Foi o que aconteceu em Garanhuns, Pernambuco, onde um menino de apenas cinco anos sobreviveu a um acidente de carro e passou dois dias ao lado dos corpos dos pais, à beira da BR-424.
A família estava desaparecida desde o último sábado, dia 27 de setembro. O resgate aconteceu apenas na segunda, dia 29 de setembro, quando moradores ouviram o choro da criança vindo de uma área de difícil acesso. Apesar de ferimentos superficiais na pele e do evidente estado de choque, o menino não apresentava lesões graves.
Ele foi levado ao Hospital Dom Moura e está fora de risco. Segundo a Polícia Rodoviária Federal (PRF), a principal hipótese é que o carro da família tenha colidido contra um cavalo que estava solto na pista, capotando em seguida até parar em uma região de matagal, praticamente invisível da estrada.
Próximo ao local, os agentes encontraram também o corpo do animal. O veículo possuía cadeirinha infantil, que teria protegido o menino no momento do impacto. O acidente ocorreu no quilômetro 95, trecho conhecido como Curva da Laranjeira, ponto que já acumula registros frequentes de colisões fatais.
O local é alvo de discussões antigas sobre segurança viária na região, mas até hoje continua sendo palco de acidentes graves. Para retirar o veículo, foi necessário o uso de um guincho. As vítimas foram identificadas como Jobson de Lima, 31 anos, pedreiro, e Priscila Bezerra Costa, 33 anos, vendedora.

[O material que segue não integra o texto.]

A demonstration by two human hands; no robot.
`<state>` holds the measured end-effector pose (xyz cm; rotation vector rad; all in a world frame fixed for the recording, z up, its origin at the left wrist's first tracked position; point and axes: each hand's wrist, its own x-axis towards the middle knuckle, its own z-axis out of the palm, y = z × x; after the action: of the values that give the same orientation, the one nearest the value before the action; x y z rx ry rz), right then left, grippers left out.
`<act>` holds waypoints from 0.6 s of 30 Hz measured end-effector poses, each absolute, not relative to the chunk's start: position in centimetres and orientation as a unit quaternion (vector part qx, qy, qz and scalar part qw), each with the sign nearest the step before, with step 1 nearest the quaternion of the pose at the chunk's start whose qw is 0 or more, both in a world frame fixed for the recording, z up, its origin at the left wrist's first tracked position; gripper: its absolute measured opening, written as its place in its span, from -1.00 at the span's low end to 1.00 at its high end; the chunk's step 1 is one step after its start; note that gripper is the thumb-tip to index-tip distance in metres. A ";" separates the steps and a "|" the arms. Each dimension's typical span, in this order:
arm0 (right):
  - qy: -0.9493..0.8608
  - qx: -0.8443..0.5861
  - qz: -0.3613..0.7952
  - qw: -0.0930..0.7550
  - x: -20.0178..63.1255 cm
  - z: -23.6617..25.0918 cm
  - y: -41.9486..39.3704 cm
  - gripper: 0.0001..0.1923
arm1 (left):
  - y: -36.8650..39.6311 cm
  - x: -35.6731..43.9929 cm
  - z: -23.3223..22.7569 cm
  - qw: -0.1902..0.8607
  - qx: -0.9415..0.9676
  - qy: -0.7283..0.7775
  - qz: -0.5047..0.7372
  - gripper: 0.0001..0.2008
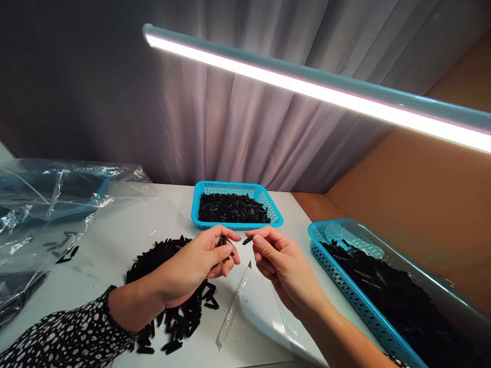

A Polícia Civil de Pernambuco instaurou um inquérito para investigar as circunstâncias da ocorrência, enquanto familiares e amigos lidam com a dor da perda e o alívio por terem o pequeno sobrevivente em vida.
O caso chama atenção não apenas pelo sofrimento envolvido, mas também pela impressionante resistência da criança, que, em meio ao medo e ao silêncio da estrada, conseguiu se manter viva até ser resgatada.